La missione italiana ed europea
Il dispiegamento italiano avviene su richiesta formale delle autorità venezuelane e attraverso il Meccanismo Unionale di Protezione Civile, che consente di mobilitare rapidamente squadre, mezzi e competenze degli Stati membri sotto un unico coordinamento. L’Italia contribuisce con moduli USAR e tecnici per la valutazione del danno e dell’agibilità strutturale, in sinergia con gli standard INSARAG delle Nazioni Unite. In queste prime fasi, le priorità operative includono: ricerca e salvataggio tra le macerie, messa in sicurezza puntuale, ripristino dei corridoi di accesso, allestimento di aree di accoglienza e sostegno alle autorità locali per il coordinamento del flusso di aiuti. A supporto tattico possono integrarsi mappature satellitari e sistemi informativi territoriali per indirizzare uomini e risorse verso le aree più colpite.

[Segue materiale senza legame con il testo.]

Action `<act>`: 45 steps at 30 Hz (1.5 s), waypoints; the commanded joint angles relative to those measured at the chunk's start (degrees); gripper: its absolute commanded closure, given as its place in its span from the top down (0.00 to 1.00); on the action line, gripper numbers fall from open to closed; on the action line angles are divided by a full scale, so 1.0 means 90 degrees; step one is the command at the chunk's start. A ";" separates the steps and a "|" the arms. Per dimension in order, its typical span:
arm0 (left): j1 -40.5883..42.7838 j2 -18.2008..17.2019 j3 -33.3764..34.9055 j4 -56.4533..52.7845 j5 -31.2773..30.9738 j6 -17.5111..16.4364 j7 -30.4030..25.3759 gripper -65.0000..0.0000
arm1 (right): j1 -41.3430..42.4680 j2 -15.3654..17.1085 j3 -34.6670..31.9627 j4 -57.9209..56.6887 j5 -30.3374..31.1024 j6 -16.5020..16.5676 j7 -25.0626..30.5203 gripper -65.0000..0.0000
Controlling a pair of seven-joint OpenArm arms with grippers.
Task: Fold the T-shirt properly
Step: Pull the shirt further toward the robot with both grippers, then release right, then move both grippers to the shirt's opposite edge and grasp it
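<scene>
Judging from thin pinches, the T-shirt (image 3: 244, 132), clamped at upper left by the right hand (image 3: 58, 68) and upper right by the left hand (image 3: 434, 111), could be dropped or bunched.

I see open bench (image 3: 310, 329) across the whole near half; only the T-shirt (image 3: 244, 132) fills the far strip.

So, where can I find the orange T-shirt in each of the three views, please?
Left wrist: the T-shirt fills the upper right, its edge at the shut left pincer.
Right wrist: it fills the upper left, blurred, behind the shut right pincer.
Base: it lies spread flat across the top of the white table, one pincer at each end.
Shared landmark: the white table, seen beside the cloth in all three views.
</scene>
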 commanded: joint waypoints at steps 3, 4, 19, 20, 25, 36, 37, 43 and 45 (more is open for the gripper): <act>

Chi è l’ing. Andrea Marino e cosa farà sul campo
Andrea Marino, dirigente dei Vigili del Fuoco dell’Umbria con consolidata esperienza in gestione delle emergenze e scenari sismici complessi, ha già operato in significativi contesti nazionali e internazionali. In Venezuela contribuisce al coordinamento delle squadre USAR, alla pianificazione delle priorità di intervento, alle rapid visual screening e alle verifiche tecniche su edifici strategici (ospedali, scuole, centri di comando). La sua funzione è anche di interfaccia con la Protezione Civile e con i sistemi di comando e controllo locali, per uniformare procedure, garantire sicurezza degli operatori e ottimizzare la catena logistica. L’esperienza maturata nelle crisi sismiche dell’Italia centrale e in Umbria costituisce un valore aggiunto nella lettura dei danni e nella gestione del rischio residuo.
Cause, effetti e lezioni per la riduzione del rischio
Gli effetti osservati dipendono non solo dalla magnitudo, ma da profondità ipocentrale, distanza dall’epicentro, tipologia edilizia e qualità della normativa antisismica applicata. Laddove prevalgono murature non armate o costruzioni informali, i crolli sono più frequenti e le lesioni più estese. Interventi come rinforzi locali, miglioramento sismico, piani di emergenza scolastici e protezione delle reti critiche riducono drasticamente perdite future. Missioni come questa producono anche know-how trasferibile: dalla gestione delle priorità alla raccolta dati geotecnici e strutturali per una ricostruzione sicura e sostenibile.
La presenza di un dirigente umbro in un’operazione di questa scala rafforza la capacità del sistema regionale e nazionale di apprendere da contesti ad alta complessità. L’Umbria, segnata dai sismi del 1997 e del 2016, ha sviluppato competenze tecniche e organizzative che oggi vengono messe a fattor comune a livello internazionale. Al rientro, le buone pratiche maturate sul campo potranno tradursi in aggiornamenti di protocolli, esercitazioni, formazione specialistica e migliore integrazione tra Vigili del Fuoco, Protezione Civile, enti locali e mondo accademico.